Let's start from the top. The courting period of a relationship is much like conversations with a recruiter. Everything is butterflies and rainbows. During the courtship we tend to overlook the flaws that may be right in front of us. We don't focus on the obstacles and challenges that will come our way, instead we dream of all that is good. We fantasize about the blissful romance that will never end. Believing that the length of our marriage will reflect what we have conjured up in our mind while we date our mate.
Think about the conversation with the recruiter. He/she doesn't emphasize the possibility of deployments, TDY's, mandatory formations at odd hours, etc. Instead the recruiters tend to tell us all the great things that are in front of us. Great things like job security, the chance to see the world, retirement benefits, etc.
I believe most people would agree, marriage is a wonderful thing. I also believe most would agree that being part of the military is a wonderful thing. The difference is if someone wants out of the military, they can't just get out. But in a marriage it doesn't take much to end the agreement.
So what if we took our marriage agreements as serious as an enlistment contract? What if each day we did a form of PT (Physical Training) with our marriages? That could mean waking in the morning and making sure we put a smile on our spouse's face. That could be delivering breakfast in bed. That could be any number of things.

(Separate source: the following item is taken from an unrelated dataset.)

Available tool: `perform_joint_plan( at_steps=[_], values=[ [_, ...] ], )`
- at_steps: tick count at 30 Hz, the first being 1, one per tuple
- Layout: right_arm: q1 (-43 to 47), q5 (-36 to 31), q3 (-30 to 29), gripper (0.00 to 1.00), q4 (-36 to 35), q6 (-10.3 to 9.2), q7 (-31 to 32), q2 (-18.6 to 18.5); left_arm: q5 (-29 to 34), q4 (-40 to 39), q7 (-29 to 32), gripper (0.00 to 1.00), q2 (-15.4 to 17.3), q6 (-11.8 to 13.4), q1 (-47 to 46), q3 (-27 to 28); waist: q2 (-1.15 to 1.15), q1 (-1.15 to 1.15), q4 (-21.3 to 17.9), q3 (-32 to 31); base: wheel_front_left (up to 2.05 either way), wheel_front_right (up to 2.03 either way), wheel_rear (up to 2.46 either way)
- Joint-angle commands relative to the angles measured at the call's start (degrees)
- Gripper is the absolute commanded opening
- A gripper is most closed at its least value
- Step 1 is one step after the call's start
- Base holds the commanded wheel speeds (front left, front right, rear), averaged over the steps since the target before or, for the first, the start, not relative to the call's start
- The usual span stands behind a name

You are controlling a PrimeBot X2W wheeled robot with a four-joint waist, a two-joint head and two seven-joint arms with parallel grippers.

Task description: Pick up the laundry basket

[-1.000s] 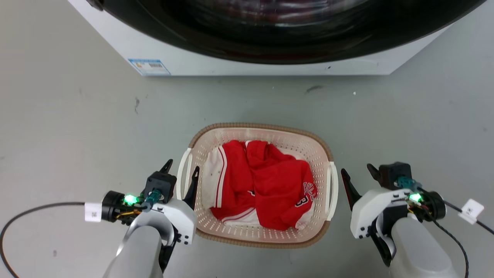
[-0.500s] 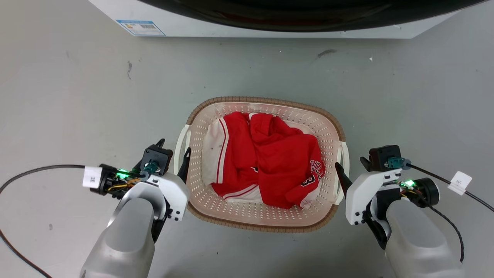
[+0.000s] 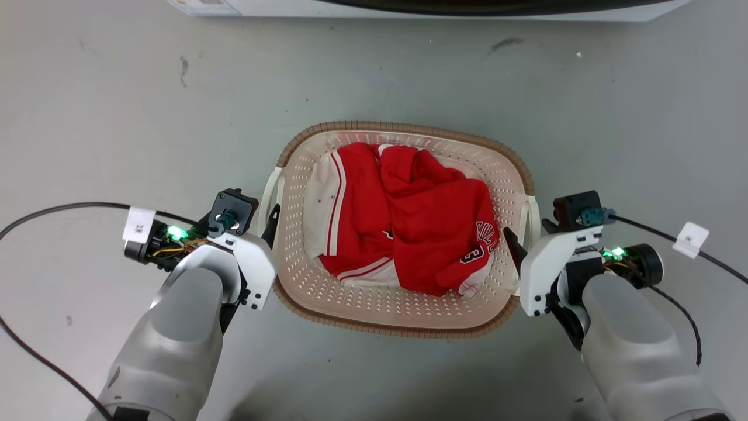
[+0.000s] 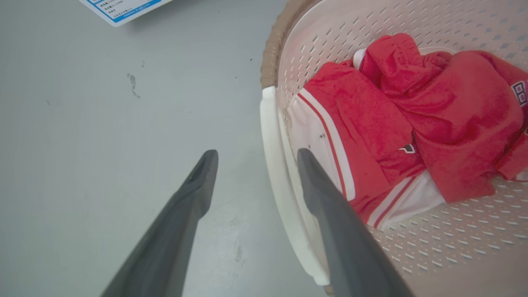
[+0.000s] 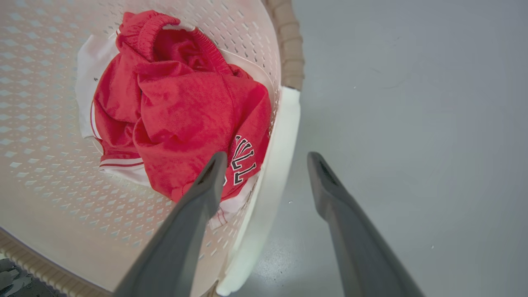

The point is we would need to be "mission ready" within our marriages and put in the extra effort to be prepared. Besides, wouldn't it be great if our spouse wore something like a PT belt when they woke on the wrong side of the bed warning us we may need to be cautious?
No servicemember likes the mundane and repetitive trainings, briefs and FTX's (Field Training Exercise's), but they are invaluable to our service members safety. Likewise, regular training and FTX's (but make these "date nights") could be used to strengthen our relationships. It's not always fun sitting down and discussing some of the hard subjects, but the more we practice it the better off our marriages would be. Think about it, what servicemember really looks forward to going through that week's end safety brief? So what if we did something similar in our marriages? Instead of sharing for the thousandth time the dangers of risky behavior, our marriage safety brief each Friday afternoon would include things like "Honor and respect your spouse this weekend. Disappearing to hang out with 'the guys' all weekend could be detrimental to your marriage. Ignoring your 'honey do list' and your family could have serious consequences. Putting yourself in questionable situations could be risky. Make sure you make time to take time."
Now let's assume that someone just wants to get out of the marriage. If it was like trying to get out of the military before your contract expired it would be nearly impossible to do. Of course there are reasons that you could get out of the military but those reasons would have to be huge, if not extreme. You can't just get out because it's harder than you thought. You can't just end your agreement because what you conjured up in your mind isn't exactly what is playing out. No ... you can only get out if something serious happens. Otherwise you have to keep working on it to make things right.
So what do we do with those people who do "get out?" We label them just like we label our servicemembers when they get out. The label could be "other than honorable" for those who just don't want to work on the marriage. It could be "dishonorable" for those who have abused their spouse or cheated on them. Or it could be "honorable" for all those who lived up to their part of the marriage agreement yet their spouse did not.
Could you imagine if when dating someone you were able to see their "discharge" papers from their previous marriage(s)? You would know right away what you were getting in to.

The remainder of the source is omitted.